**What the task asks**
Your answer must be the full listing below, repeated exactly.

**Exercise data**
━━━

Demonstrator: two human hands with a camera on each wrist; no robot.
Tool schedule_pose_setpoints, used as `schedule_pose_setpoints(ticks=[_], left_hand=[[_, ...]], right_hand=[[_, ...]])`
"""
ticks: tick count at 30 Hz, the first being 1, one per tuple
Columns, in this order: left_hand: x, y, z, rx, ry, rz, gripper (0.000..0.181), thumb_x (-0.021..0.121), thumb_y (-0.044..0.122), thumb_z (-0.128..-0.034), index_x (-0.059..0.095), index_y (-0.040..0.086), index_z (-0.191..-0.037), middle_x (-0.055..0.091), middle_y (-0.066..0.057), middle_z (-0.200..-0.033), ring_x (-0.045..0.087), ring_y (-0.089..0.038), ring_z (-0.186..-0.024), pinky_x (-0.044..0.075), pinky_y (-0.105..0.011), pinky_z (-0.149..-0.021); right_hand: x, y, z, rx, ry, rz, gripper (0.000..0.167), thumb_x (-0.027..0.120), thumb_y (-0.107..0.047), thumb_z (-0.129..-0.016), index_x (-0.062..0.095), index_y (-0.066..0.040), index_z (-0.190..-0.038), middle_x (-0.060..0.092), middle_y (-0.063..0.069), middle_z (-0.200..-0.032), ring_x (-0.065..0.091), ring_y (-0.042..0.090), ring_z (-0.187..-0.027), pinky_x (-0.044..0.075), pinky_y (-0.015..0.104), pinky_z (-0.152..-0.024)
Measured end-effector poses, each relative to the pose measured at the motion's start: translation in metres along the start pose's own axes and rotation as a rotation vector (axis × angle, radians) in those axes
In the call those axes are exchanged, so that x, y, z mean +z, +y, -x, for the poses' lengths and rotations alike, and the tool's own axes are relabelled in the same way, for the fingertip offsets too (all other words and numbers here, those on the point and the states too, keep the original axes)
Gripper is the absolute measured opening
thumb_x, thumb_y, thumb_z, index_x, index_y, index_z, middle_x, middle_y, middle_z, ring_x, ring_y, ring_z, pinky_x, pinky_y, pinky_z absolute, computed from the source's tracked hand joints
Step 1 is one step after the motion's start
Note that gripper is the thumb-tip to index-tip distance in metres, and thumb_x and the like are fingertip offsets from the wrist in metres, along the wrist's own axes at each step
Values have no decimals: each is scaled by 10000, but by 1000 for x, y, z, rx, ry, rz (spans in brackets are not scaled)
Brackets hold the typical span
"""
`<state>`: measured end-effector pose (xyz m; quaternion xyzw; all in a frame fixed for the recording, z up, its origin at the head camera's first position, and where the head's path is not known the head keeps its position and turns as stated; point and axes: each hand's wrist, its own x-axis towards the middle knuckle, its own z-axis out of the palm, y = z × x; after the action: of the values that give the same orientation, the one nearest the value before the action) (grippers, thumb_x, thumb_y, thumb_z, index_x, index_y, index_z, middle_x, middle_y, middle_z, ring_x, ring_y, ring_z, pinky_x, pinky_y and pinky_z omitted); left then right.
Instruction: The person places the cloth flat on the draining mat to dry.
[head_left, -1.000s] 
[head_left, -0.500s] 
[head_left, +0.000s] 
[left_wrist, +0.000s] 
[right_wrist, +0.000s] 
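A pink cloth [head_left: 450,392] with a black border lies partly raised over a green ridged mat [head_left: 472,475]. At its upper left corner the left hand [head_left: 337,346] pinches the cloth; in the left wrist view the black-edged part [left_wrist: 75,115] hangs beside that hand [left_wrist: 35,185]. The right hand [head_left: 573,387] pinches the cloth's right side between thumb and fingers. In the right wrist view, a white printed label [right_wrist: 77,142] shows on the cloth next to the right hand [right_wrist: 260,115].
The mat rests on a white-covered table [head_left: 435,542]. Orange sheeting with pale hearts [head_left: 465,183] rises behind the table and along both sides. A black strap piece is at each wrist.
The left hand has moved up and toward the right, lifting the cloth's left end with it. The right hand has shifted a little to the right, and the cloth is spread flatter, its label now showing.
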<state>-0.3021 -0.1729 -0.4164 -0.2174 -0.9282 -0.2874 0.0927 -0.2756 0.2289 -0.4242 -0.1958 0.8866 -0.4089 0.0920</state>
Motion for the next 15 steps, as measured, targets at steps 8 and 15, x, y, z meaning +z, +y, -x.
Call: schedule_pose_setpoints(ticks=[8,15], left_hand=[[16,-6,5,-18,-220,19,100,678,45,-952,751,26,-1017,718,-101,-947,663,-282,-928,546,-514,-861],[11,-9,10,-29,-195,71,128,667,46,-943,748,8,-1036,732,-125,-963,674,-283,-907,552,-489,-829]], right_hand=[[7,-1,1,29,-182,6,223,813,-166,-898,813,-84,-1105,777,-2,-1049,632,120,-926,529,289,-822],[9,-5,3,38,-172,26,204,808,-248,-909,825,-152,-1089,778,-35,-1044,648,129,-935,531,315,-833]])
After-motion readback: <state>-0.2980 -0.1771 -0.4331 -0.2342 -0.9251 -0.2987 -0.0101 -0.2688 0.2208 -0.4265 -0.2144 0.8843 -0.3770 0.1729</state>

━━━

**Solved problem**
Demonstrator: two human hands with a camera on each wrist; no robot.
Tool schedule_pose_setpoints, used as `schedule_pose_setpoints(ticks=[_], left_hand=[[_, ...]], right_hand=[[_, ...]])`
"""
ticks: tick count at 30 Hz, the first being 1, one per tuple
Columns, in this order: left_hand: x, y, z, rx, ry, rz, gripper (0.000..0.181), thumb_x (-0.021..0.121), thumb_y (-0.044..0.122), thumb_z (-0.128..-0.034), index_x (-0.059..0.095), index_y (-0.040..0.086), index_z (-0.191..-0.037), middle_x (-0.055..0.091), middle_y (-0.066..0.057), middle_z (-0.200..-0.033), ring_x (-0.045..0.087), ring_y (-0.089..0.038), ring_z (-0.186..-0.024), pinky_x (-0.044..0.075), pinky_y (-0.105..0.011), pinky_z (-0.149..-0.021); right_hand: x, y, z, rx, ry, rz, gripper (0.000..0.167), thumb_x (-0.027..0.120), thumb_y (-0.107..0.047), thumb_z (-0.129..-0.016), index_x (-0.062..0.095), index_y (-0.066..0.040), index_z (-0.190..-0.038), middle_x (-0.060..0.092), middle_y (-0.063..0.069), middle_z (-0.200..-0.032), ring_x (-0.065..0.091), ring_y (-0.042..0.090), ring_z (-0.187..-0.027), pinky_x (-0.044..0.075), pinky_y (-0.015..0.104), pinky_z (-0.152..-0.024)
Measured end-effector poses, each relative to the pose measured at the motion's start: translation in metres along the start pose's own axes and rotation as a rotation vector (axis × angle, radians) in those axes
In the call those axes are exchanged, so that x, y, z mean +z, +y, -x, for the poses' lengths and rotations alike, and the tool's own axes are relabelled in the same way, for the fingertip offsets too (all other words and numbers here, those on the point and the states too, keep the original axes)
Gripper is the absolute measured opening
thumb_x, thumb_y, thumb_z, index_x, index_y, index_z, middle_x, middle_y, middle_z, ring_x, ring_y, ring_z, pinky_x, pinky_y, pinky_z absolute, computed from the source's tracked hand joints
Step 1 is one step after the motion's start
Note that gripper is the thumb-tip to index-tip distance in metres, and thumb_x and the like are fingertip offsets from the wrist in metres, along the wrist's own axes at each step
Values have no decimals: each is scaled by 10000, but by 1000 for x, y, z, rx, ry, rz (spans in brackets are not scaled)
Brackets hold the typical span
"""
`<state>`: measured end-effector pose (xyz m; quaternion xyzw; all in a frame fixed for the recording, z up, its origin at the head camera's first position, and where the head's path is not known the head keeps its position and turns as stated; point and axes: each hand's wrist, its own x-axis towards the middle knuckle, its own z-axis out of the palm, y = z × x; after the action: of the values that give the same orientation, the one nearest the value before the action) (grippers, thumb_x, thumb_y, thumb_z, index_x, index_y, index_z, middle_x, middle_y, middle_z, ring_x, ring_y, ring_z, pinky_x, pinky_y and pinky_z omitted); left then right.
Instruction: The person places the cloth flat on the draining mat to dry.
[head_left, -1.000s] 
[head_left, -0.500s] 
[head_left, +0.000s] 
[left_wrist, +0.000s] 
[right_wrist, +0.000s] 
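A pink cloth [head_left: 450,392] with a black border lies partly raised over a green ridged mat [head_left: 472,475]. At its upper left corner the left hand [head_left: 337,346] pinches the cloth; in the left wrist view the black-edged part [left_wrist: 75,115] hangs beside that hand [left_wrist: 35,185]. The right hand [head_left: 573,387] pinches the cloth's right side between thumb and fingers. In the right wrist view, a white printed label [right_wrist: 77,142] shows on the cloth next to the right hand [right_wrist: 260,115].
The mat rests on a white-covered table [head_left: 435,542]. Orange sheeting with pale hearts [head_left: 465,183] rises behind the table and along both sides. A black strap piece is at each wrist.
The left hand has moved up and toward the right, lifting the cloth's left end with it. The right hand has shifted a little to the right, and the cloth is spread flatter, its label now showing.
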<state>-0.3021 -0.1729 -0.4164 -0.2174 -0.9282 -0.2874 0.0927 -0.2756 0.2289 -0.4242 -0.1958 0.8866 -0.4089 0.0920</state>
Motion for the next 15 steps, as measured, targets at steps 8 and 15, x, y, z meaning +z, +y, -x.
Call: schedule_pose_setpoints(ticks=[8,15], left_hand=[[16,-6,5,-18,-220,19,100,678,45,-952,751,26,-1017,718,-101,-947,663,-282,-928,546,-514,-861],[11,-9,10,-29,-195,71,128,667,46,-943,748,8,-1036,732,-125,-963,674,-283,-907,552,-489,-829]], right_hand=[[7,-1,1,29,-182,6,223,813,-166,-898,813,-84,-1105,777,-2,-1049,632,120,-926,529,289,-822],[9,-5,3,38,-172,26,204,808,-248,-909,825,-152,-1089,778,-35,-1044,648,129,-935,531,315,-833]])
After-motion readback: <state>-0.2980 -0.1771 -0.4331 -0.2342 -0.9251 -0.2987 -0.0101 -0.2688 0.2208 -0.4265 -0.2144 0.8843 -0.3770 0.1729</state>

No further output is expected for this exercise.